§ Work instructions:
Exact transcription of the data below is required, without the images.

§ Dataset content:
- - -

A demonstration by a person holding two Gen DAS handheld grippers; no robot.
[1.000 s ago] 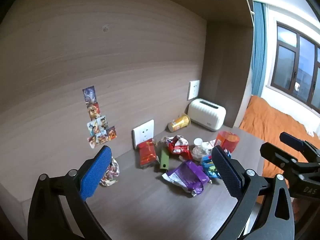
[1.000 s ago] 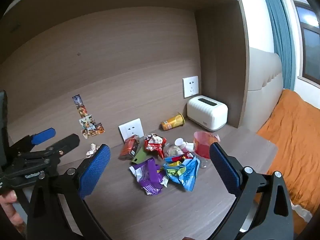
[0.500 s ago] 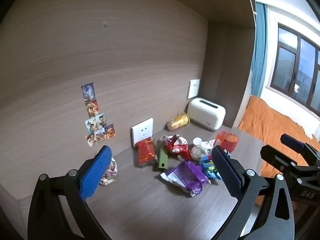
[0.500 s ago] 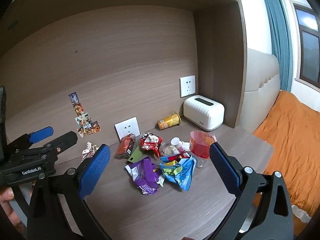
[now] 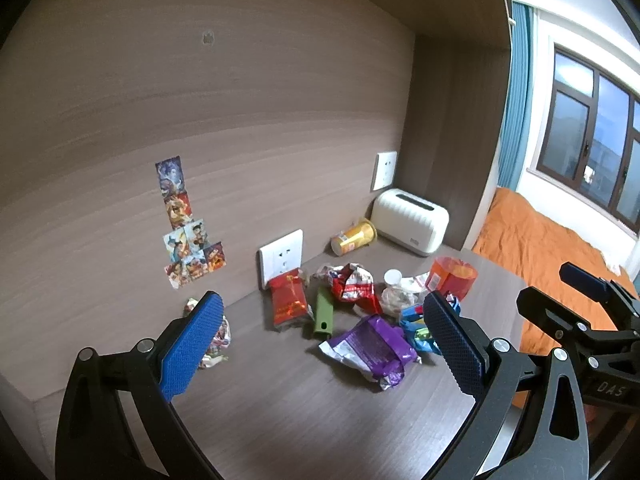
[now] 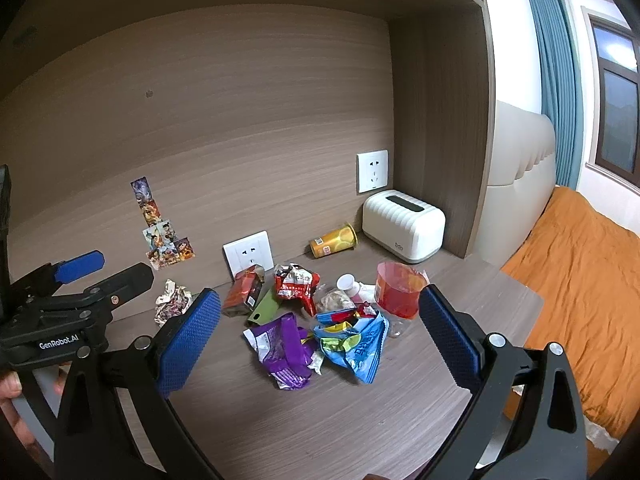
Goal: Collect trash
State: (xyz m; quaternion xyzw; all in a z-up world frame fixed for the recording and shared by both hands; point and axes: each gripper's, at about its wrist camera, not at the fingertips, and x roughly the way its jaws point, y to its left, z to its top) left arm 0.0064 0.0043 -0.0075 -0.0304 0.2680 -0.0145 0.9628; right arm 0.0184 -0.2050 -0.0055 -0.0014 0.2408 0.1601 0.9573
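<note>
Trash lies heaped on the wooden desk (image 6: 320, 420): a purple wrapper (image 6: 286, 346) (image 5: 370, 346), a blue bag (image 6: 358, 344), a red wrapper (image 6: 296, 284) (image 5: 354, 284), a red-orange packet (image 5: 289, 300) (image 6: 244, 292), a green pack (image 5: 323, 314), a clear bottle (image 6: 346, 286) and a red plastic cup (image 6: 398, 290) (image 5: 452, 278). A crumpled wrapper (image 6: 172, 302) (image 5: 218, 334) lies apart at the left. A yellow cup (image 6: 334, 240) (image 5: 354, 237) lies tipped near the wall. My left gripper (image 5: 320, 346) and right gripper (image 6: 320, 338) hover open above the desk, short of the pile, holding nothing.
A white tissue box (image 6: 403, 224) stands at the back right by the side panel. Two wall sockets (image 6: 249, 254) and a column of stickers (image 6: 160, 228) are on the back wall. An orange bed (image 6: 580, 280) lies beyond the desk's right edge.
Both views have drawn back and risen slightly, so the pile looks a little smaller and lower. Both grippers stay open and nothing on the desk has moved.
</note>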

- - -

§ Result of this exercise:
A demonstration by a person holding two Gen DAS handheld grippers; no robot.
[1.000 s ago] 
[1.000 s ago] 
[0.500 s ago] 
[0.500 s ago] 
[now] 
[now] 
Goal: Collect trash
State: (xyz m; quaternion xyzw; all in a z-up world frame fixed for the recording and shared by both hands; point and axes: each gripper's, at about its wrist camera, not at the fingertips, and x roughly the way its jaws point, y to its left, z to its top) left arm 0.0064 0.0043 -0.0075 -0.0304 0.2680 -0.0145 0.9628; right arm 0.0184 -0.2050 -0.0055 -0.0014 0.2408 0.1601 0.9573
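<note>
Trash lies heaped on the wooden desk (image 6: 320, 420): a purple wrapper (image 6: 286, 346) (image 5: 370, 346), a blue bag (image 6: 358, 344), a red wrapper (image 6: 296, 284) (image 5: 354, 284), a red-orange packet (image 5: 289, 300) (image 6: 244, 292), a green pack (image 5: 323, 314), a clear bottle (image 6: 346, 286) and a red plastic cup (image 6: 398, 290) (image 5: 452, 278). A crumpled wrapper (image 6: 172, 302) (image 5: 218, 334) lies apart at the left. A yellow cup (image 6: 334, 240) (image 5: 354, 237) lies tipped near the wall. My left gripper (image 5: 320, 346) and right gripper (image 6: 320, 338) hover open above the desk, short of the pile, holding nothing.
A white tissue box (image 6: 403, 224) stands at the back right by the side panel. Two wall sockets (image 6: 249, 254) and a column of stickers (image 6: 160, 228) are on the back wall. An orange bed (image 6: 580, 280) lies beyond the desk's right edge.
Both views have drawn back and risen slightly, so the pile looks a little smaller and lower. Both grippers stay open and nothing on the desk has moved.
</note>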

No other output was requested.